Stretching for those who sit a lot
Stretching for those who sit a lot
Anonim

Flexibility in the hamstrings and hamstrings is important for the health of the back, hips and knees, and during prolonged sitting, these parts of the body are almost constantly in a static and often uncomfortable position. Here are six simple stretching exercises to help you get rid of the discomfort after a long time on the couch.

Stretching for those who sit a lot
Stretching for those who sit a lot

In order not to harm the muscles, ligaments and tendons, it is recommended to perform this complex after a slight warm-up.

Vertical crease

Vertical crease
Vertical crease

A downward bend from a standing position with upwardly locked hands stretches the back of the thighs together with the hamstrings well and relaxes the shoulder girdle.

Performance

Stand up straight, feet shoulder-width apart, hands behind your back and locked in a lock. From this position, tilt downward, trying to reach with the crown of your feet and at the same time keeping your knees straight. Hands, clasped in the lock, are taken as far as possible behind the back. You should stretch your belly towards your hips, as is done in a standard fold, and try not to hunch your back.

Once in the most accessible position for you, relax your back and neck, put your hands as far behind your back as possible and bend your knees slightly.

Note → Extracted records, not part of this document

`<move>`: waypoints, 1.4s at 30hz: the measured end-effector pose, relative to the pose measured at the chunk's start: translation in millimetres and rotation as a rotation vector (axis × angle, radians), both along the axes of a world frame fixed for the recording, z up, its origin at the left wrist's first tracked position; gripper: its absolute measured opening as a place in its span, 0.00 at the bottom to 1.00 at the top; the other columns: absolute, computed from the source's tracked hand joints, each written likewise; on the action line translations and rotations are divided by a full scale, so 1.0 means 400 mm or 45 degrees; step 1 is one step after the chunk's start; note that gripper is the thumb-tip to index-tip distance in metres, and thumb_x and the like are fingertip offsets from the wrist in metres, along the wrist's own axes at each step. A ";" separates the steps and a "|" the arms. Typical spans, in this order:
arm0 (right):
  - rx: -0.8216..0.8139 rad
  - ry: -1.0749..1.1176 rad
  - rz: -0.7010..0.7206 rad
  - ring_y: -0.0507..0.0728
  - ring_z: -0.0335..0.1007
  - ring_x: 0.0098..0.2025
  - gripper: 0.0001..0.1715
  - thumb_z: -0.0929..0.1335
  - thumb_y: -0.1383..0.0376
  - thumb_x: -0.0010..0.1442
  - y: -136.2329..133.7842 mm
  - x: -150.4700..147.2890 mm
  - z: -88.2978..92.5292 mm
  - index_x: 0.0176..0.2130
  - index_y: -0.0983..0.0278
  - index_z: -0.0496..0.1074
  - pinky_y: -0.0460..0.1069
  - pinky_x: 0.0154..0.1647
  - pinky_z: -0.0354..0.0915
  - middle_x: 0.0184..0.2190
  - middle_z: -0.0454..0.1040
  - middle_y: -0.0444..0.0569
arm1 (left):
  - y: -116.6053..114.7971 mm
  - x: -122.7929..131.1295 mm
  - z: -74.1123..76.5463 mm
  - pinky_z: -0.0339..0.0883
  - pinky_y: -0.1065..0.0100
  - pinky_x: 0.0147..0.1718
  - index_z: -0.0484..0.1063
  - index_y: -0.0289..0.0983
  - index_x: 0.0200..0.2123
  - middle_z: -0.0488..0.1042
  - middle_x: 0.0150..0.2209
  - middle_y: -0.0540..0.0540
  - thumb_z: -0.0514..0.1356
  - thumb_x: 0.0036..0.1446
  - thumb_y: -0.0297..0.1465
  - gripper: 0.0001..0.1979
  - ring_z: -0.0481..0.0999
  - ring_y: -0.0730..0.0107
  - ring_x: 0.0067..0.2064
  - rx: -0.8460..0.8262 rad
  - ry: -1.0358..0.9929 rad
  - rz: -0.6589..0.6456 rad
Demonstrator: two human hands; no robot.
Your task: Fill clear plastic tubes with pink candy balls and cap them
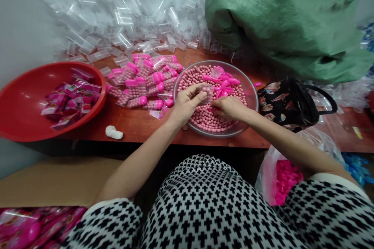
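Observation:
A metal bowl (251, 89) full of small pink candy balls (204, 114) stands on the wooden table. My left hand (185, 103) holds a small clear plastic tube (207, 92) over the candy, fingers pinched on it. My right hand (229, 108) rests on the candy beside the tube, fingers curled into the balls. Several pink caps (223, 83) and an empty clear tube (216, 72) lie at the bowl's far side. A heap of filled tubes with pink caps (146, 81) lies just left of the bowl.
A red basin (17, 101) with pink packets is at the left. Empty clear tubes (125, 19) are piled at the back. A green sack (286, 19), a patterned black bag (288, 103) and a plastic bag of pink caps (284, 181) are at the right. A white wad (113, 132) lies near the table edge.

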State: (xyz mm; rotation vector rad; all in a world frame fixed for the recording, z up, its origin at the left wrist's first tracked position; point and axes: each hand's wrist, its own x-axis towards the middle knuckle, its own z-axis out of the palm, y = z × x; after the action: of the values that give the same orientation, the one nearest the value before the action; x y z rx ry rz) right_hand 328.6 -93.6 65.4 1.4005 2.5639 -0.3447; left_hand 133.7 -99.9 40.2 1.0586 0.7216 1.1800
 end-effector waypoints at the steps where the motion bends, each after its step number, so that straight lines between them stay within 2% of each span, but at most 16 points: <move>1: -0.016 0.059 -0.047 0.63 0.76 0.42 0.15 0.66 0.62 0.66 0.004 0.004 -0.001 0.49 0.66 0.76 0.51 0.37 0.61 0.42 0.80 0.57 | 0.000 0.000 0.001 0.79 0.60 0.46 0.77 0.35 0.47 0.81 0.45 0.43 0.73 0.48 0.43 0.26 0.82 0.63 0.44 -0.015 -0.005 0.000; 3: -0.058 0.269 -0.147 0.60 0.75 0.39 0.23 0.66 0.62 0.66 0.013 0.020 0.001 0.58 0.66 0.70 0.51 0.39 0.62 0.38 0.80 0.54 | -0.001 0.000 0.002 0.80 0.59 0.46 0.77 0.35 0.48 0.81 0.45 0.43 0.73 0.48 0.42 0.26 0.82 0.62 0.44 -0.039 -0.009 -0.002; 5: -0.123 0.535 -0.217 0.58 0.73 0.35 0.31 0.65 0.63 0.66 0.020 0.042 0.004 0.66 0.68 0.60 0.51 0.40 0.64 0.33 0.78 0.48 | -0.002 0.001 0.002 0.80 0.58 0.46 0.77 0.36 0.48 0.81 0.45 0.42 0.74 0.48 0.40 0.26 0.82 0.60 0.45 -0.040 -0.003 -0.005; 7: -0.253 0.798 -0.260 0.55 0.70 0.30 0.33 0.65 0.63 0.66 0.024 0.061 0.008 0.67 0.68 0.56 0.50 0.37 0.64 0.27 0.73 0.42 | -0.002 0.002 0.003 0.79 0.58 0.47 0.77 0.36 0.48 0.81 0.46 0.42 0.74 0.47 0.38 0.26 0.81 0.60 0.46 -0.031 -0.002 -0.005; 9: -0.451 1.083 -0.311 0.53 0.68 0.27 0.31 0.68 0.58 0.65 0.026 0.071 0.012 0.63 0.64 0.59 0.48 0.32 0.64 0.24 0.70 0.39 | -0.002 0.002 0.005 0.79 0.60 0.46 0.76 0.35 0.48 0.80 0.46 0.43 0.74 0.46 0.38 0.26 0.81 0.62 0.45 -0.040 -0.016 -0.011; 12: -0.694 1.499 -0.390 0.51 0.72 0.28 0.27 0.74 0.51 0.59 0.024 0.062 0.018 0.51 0.61 0.67 0.46 0.30 0.66 0.29 0.75 0.41 | -0.004 0.002 0.010 0.79 0.63 0.44 0.76 0.35 0.46 0.80 0.43 0.45 0.75 0.45 0.37 0.26 0.81 0.67 0.41 -0.075 -0.037 -0.041; 16: -0.670 1.745 -0.447 0.49 0.73 0.29 0.22 0.77 0.52 0.54 0.010 0.027 0.024 0.41 0.63 0.73 0.46 0.31 0.71 0.31 0.76 0.42 | -0.007 0.003 0.015 0.79 0.64 0.43 0.76 0.35 0.44 0.80 0.40 0.46 0.76 0.44 0.37 0.25 0.81 0.68 0.39 -0.113 -0.060 -0.044; 20: -0.575 1.749 -0.505 0.51 0.74 0.29 0.26 0.80 0.53 0.48 -0.005 0.011 0.020 0.42 0.63 0.77 0.48 0.33 0.75 0.28 0.77 0.42 | -0.010 0.004 0.017 0.78 0.65 0.44 0.77 0.35 0.44 0.81 0.41 0.45 0.75 0.44 0.37 0.24 0.81 0.67 0.42 -0.080 -0.039 -0.046; 23: -0.536 1.653 -0.532 0.53 0.75 0.28 0.27 0.80 0.51 0.46 -0.003 0.022 0.020 0.41 0.64 0.77 0.50 0.33 0.76 0.26 0.77 0.42 | -0.011 0.005 0.014 0.77 0.64 0.46 0.77 0.35 0.44 0.81 0.42 0.45 0.74 0.46 0.37 0.23 0.80 0.66 0.44 -0.032 -0.015 -0.082; 26: -0.347 1.562 -0.516 0.53 0.77 0.31 0.27 0.79 0.49 0.48 0.005 0.040 0.036 0.40 0.64 0.78 0.51 0.37 0.77 0.31 0.79 0.45 | -0.012 0.006 0.007 0.77 0.62 0.47 0.77 0.35 0.46 0.81 0.43 0.44 0.72 0.50 0.38 0.21 0.80 0.63 0.46 0.022 0.040 -0.092; 30: 0.012 1.409 -0.254 0.56 0.78 0.44 0.23 0.74 0.52 0.58 0.002 0.044 0.075 0.50 0.60 0.77 0.54 0.49 0.74 0.45 0.81 0.49 | -0.017 0.009 0.003 0.76 0.60 0.48 0.78 0.33 0.48 0.81 0.44 0.42 0.67 0.55 0.36 0.19 0.80 0.61 0.47 0.184 0.249 -0.016; 34: 0.161 1.056 -0.005 0.58 0.76 0.46 0.18 0.71 0.59 0.64 -0.009 0.029 0.103 0.53 0.57 0.77 0.55 0.53 0.69 0.45 0.81 0.49 | -0.029 0.006 0.008 0.73 0.60 0.49 0.80 0.36 0.48 0.83 0.42 0.44 0.64 0.58 0.35 0.16 0.81 0.60 0.44 0.351 0.447 0.045; 39: 0.158 0.970 0.047 0.59 0.76 0.46 0.16 0.69 0.60 0.66 -0.022 0.025 0.105 0.52 0.56 0.77 0.55 0.51 0.68 0.44 0.81 0.50 | -0.039 0.002 0.003 0.73 0.59 0.52 0.82 0.39 0.47 0.83 0.47 0.44 0.65 0.57 0.33 0.15 0.82 0.57 0.48 0.368 0.515 0.186; 42: 0.254 0.936 0.089 0.59 0.76 0.47 0.16 0.68 0.61 0.67 -0.036 0.027 0.095 0.53 0.59 0.76 0.54 0.51 0.68 0.46 0.80 0.52 | -0.040 0.001 -0.001 0.74 0.59 0.51 0.83 0.40 0.46 0.83 0.46 0.45 0.65 0.57 0.33 0.14 0.83 0.58 0.47 0.402 0.491 0.225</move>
State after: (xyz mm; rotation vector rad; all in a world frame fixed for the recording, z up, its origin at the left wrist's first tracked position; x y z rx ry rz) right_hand 339.5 -108.0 103.6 1.4365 3.2979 -0.7225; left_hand 134.3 -116.0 39.6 1.5383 0.9629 1.2830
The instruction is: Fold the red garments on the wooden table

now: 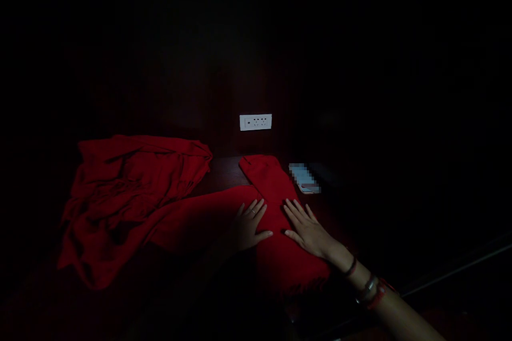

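A long red scarf with a fringed end is spread over a dark surface. My left hand lies flat on it, fingers apart, with a ring on one finger. To its right, my right hand also presses flat on the fabric, fingers stretched out, and bracelets circle that wrist. Between the two hands, one strip of the cloth runs away from me toward the wall. Another stretch goes off to the left and ends in a loose, crumpled heap. Deep shadow hides much of my left forearm.
A white socket panel is set in the dark wall straight ahead. Just beyond my right hand lies a flat, pale object, blurred out, possibly a phone. Dark tabletop shows behind the scarf. Most of the surroundings are too dark to make out.
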Motion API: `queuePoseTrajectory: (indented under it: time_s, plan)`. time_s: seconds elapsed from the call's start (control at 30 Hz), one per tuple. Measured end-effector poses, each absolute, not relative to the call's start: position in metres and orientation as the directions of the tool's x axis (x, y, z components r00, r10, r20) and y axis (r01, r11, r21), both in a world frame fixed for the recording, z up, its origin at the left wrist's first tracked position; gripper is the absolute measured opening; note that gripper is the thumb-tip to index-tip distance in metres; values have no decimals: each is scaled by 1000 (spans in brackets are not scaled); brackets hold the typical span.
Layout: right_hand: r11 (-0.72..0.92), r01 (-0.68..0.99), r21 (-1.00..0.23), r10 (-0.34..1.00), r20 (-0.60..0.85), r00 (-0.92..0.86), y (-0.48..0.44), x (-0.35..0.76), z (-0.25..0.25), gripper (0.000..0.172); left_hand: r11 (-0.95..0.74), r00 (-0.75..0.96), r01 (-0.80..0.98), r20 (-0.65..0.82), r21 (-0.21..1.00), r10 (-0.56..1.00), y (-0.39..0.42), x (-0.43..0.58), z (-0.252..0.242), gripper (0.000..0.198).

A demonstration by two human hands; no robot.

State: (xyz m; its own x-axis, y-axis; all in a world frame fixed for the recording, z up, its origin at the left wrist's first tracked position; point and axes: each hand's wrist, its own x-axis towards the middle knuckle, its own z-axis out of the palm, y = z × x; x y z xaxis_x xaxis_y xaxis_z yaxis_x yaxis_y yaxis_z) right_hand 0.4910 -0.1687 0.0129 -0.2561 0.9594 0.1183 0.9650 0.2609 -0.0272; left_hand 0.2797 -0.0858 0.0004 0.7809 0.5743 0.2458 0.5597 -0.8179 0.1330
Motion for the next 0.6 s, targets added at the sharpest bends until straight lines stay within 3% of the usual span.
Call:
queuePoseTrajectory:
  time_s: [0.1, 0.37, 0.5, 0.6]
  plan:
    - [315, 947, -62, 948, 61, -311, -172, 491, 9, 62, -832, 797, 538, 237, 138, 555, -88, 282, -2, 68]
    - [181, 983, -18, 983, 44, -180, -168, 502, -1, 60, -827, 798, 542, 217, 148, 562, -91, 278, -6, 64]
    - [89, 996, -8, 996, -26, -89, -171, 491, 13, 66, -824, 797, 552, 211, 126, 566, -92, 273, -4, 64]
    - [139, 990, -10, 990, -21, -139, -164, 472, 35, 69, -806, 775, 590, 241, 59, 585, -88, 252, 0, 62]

Hold this position for 30 seconds and slowly straighten up.

Scissors

"Scissors"
"Scissors"

This exercise can be done anywhere and is safe for anyone with any back problems. "Scissors" is a good option if you feel that the back of your thighs is completely wooden.

Performance

Stand up straight with your feet together. Then take your left leg back about 60 cm and begin to slowly bend towards your right leg, keeping your back and both legs straight. As soon as you feel a pull in the hamstring, stop and hold this position for 30 seconds. Then return to the starting position and repeat the bend towards the other leg.

Standing stretch

Standing stretch
Standing stretch

If the previous stretch did not relax the tendons and muscles enough, you can try this advanced exercise. Usually it is performed on a bench (or on a parapet) after a run, but as a stretch after sitting at a table for a long time, it will also come off.

Performance

Stand up straight, put one heel on a dais (bench, curb, chair, sofa, low fence, and so on). The raised leg should be straight, the foot pointed towards you. Then begin to bend towards the extended leg, avoiding bending in the lower back and keeping the leg straight at the knee, that is, you should stretch your belly towards the hip and your chest towards the knee. Hold in the highest position possible for you for 30 seconds and switch legs.

Modified Barrier Stretch

Modified Barrier Stretch
Modified Barrier Stretch

Performance

Sit on the floor and extend your left leg in front of you. The right leg is bent at the knee and set aside as if you were about to sit in the lotus position, that is, the sole should practically touch the inner thigh of the left leg. Now begin to slowly lean forward, keeping your back straight. As in all previous options, you should reach for the thigh of the outstretched leg with your stomach, and your chest for the knee.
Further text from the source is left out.